▶ **Work to complete**:
Please write out the data below once more, exactly as it stands.

(Given data begins)

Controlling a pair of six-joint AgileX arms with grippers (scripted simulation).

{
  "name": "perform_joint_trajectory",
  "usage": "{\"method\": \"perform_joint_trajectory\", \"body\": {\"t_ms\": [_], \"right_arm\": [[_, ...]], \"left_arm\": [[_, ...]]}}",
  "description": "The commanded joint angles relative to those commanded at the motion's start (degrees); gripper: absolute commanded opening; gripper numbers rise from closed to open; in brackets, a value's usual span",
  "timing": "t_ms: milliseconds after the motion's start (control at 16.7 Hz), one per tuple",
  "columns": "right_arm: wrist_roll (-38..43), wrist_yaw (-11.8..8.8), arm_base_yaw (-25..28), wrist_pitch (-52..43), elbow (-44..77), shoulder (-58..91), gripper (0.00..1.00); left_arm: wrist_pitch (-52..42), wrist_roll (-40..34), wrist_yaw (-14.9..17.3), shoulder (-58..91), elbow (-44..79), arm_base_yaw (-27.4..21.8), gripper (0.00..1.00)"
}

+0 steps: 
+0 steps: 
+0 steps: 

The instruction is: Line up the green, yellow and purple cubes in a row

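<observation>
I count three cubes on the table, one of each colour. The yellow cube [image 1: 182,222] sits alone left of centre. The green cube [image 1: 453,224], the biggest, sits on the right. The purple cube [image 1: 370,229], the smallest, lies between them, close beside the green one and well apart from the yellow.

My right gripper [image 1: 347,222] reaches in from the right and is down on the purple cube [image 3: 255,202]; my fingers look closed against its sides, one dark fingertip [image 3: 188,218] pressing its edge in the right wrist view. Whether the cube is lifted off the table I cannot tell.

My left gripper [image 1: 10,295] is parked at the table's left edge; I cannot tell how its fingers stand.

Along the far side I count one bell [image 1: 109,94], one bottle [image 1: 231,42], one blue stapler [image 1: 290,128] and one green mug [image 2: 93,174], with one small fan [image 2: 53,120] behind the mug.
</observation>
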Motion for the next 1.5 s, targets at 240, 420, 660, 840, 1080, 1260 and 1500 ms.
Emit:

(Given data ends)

▶ **Task response**:
Controlling a pair of six-joint AgileX arms with grippers (scripted simulation).

{
  "name": "perform_joint_trajectory",
  "usage": "{\"method\": \"perform_joint_trajectory\", \"body\": {\"t_ms\": [_], \"right_arm\": [[_, ...]], \"left_arm\": [[_, ...]]}}",
  "description": "The commanded joint angles relative to those commanded at the motion's start (degrees); gripper: absolute commanded opening; gripper numbers rise from closed to open; in brackets, a value's usual span",
  "timing": "t_ms: milliseconds after the motion's start (control at 16.7 Hz), one per tuple",
  "columns": "right_arm: wrist_roll (-38..43), wrist_yaw (-11.8..8.8), arm_base_yaw (-25..28), wrist_pitch (-52..43), elbow (-44..77), shoulder (-58..91), gripper (0.00..1.00); left_arm: wrist_pitch (-52..42), wrist_roll (-40..34), wrist_yaw (-14.9..17.3), shoulder (-58..91), elbow (-44..79), arm_base_yaw (-27.4..21.8), gripper (0.00..1.00)"
}

+0 steps: 
+0 steps: 
+0 steps: 

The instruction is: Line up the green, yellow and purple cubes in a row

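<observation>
I count three cubes on the table, one of each colour. The yellow cube [image 1: 182,222] sits alone left of centre. The green cube [image 1: 453,224], the biggest, sits on the right. The purple cube [image 1: 370,229], the smallest, lies between them, close beside the green one and well apart from the yellow.

My right gripper [image 1: 347,222] reaches in from the right and is down on the purple cube [image 3: 255,202]; my fingers look closed against its sides, one dark fingertip [image 3: 188,218] pressing its edge in the right wrist view. Whether the cube is lifted off the table I cannot tell.

My left gripper [image 1: 10,295] is parked at the table's left edge; I cannot tell how its fingers stand.

Along the far side I count one bell [image 1: 109,94], one bottle [image 1: 231,42], one blue stapler [image 1: 290,128] and one green mug [image 2: 93,174], with one small fan [image 2: 53,120] behind the mug.
</observation>
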Motion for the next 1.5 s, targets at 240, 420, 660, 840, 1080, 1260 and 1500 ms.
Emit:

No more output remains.